* Aim of the task *
Take each line from the material below that includes the string "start" and copy it.
↓↓↓
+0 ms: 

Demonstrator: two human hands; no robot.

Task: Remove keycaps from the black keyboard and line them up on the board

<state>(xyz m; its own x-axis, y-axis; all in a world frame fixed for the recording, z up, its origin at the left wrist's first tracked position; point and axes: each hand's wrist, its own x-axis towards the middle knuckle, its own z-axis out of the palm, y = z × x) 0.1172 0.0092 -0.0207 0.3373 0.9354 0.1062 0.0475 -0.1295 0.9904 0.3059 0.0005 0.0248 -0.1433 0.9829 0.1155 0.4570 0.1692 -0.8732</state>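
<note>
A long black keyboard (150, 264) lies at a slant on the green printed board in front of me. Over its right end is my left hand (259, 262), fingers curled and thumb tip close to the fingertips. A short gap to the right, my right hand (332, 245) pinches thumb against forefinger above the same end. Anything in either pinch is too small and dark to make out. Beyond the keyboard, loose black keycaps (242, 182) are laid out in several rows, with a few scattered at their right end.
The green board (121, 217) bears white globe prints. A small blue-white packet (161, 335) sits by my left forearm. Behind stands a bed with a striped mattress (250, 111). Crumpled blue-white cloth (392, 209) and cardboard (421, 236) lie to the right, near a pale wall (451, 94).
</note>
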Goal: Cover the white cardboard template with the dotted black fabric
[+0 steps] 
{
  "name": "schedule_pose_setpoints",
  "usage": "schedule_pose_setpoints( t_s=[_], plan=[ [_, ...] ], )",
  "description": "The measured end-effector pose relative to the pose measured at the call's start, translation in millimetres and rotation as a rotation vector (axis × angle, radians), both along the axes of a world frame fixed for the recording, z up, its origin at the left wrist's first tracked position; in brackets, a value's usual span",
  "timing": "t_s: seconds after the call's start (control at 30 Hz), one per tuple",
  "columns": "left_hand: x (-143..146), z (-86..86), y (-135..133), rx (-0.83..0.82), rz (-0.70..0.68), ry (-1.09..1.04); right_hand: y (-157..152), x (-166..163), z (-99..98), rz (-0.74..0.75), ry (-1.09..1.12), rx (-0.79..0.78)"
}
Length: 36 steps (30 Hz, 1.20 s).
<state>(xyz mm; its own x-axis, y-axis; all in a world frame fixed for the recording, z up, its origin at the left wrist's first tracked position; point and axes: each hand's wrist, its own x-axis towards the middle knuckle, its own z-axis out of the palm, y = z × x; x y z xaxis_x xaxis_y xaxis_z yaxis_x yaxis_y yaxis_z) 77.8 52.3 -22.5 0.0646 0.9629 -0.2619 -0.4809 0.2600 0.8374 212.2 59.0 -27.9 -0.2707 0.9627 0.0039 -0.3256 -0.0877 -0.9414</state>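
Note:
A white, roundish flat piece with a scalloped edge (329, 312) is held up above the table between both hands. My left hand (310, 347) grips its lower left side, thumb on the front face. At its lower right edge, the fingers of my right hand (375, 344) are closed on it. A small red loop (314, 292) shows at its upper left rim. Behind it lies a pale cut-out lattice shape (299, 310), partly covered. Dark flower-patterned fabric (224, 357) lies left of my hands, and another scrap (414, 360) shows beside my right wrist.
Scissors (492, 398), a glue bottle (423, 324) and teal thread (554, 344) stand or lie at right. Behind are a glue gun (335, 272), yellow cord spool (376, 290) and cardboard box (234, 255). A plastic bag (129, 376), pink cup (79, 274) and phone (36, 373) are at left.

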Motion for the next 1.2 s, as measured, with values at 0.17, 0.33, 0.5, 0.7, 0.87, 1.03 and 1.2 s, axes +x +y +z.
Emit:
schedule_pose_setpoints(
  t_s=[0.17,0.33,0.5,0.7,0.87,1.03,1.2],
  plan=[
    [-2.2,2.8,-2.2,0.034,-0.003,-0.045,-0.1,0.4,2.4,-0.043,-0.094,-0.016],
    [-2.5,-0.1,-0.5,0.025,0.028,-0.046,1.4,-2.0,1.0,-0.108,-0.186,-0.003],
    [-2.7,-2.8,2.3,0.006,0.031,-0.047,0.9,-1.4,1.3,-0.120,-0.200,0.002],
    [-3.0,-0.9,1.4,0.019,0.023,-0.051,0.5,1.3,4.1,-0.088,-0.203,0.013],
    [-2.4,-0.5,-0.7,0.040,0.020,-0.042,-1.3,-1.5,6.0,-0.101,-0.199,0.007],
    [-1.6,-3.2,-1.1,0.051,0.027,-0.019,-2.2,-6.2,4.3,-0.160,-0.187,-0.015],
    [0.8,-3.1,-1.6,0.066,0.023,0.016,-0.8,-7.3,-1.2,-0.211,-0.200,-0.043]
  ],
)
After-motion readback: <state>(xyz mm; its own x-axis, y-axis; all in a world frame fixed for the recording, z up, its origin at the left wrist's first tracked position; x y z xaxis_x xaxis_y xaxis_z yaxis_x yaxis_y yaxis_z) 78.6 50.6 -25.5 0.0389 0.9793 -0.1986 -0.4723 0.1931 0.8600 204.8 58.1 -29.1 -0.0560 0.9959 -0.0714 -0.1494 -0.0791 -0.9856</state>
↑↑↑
* Solution for this exercise *
  "description": "The measured end-effector pose relative to the pose measured at the call's start, translation in millimetres and rotation as a rotation vector (axis × angle, radians), both along the axes of a world frame fixed for the recording, z up, its origin at the left wrist's first tracked position; in brackets, a value's usual span",
  "timing": "t_s: seconds after the call's start (control at 30 Hz), one per tuple",

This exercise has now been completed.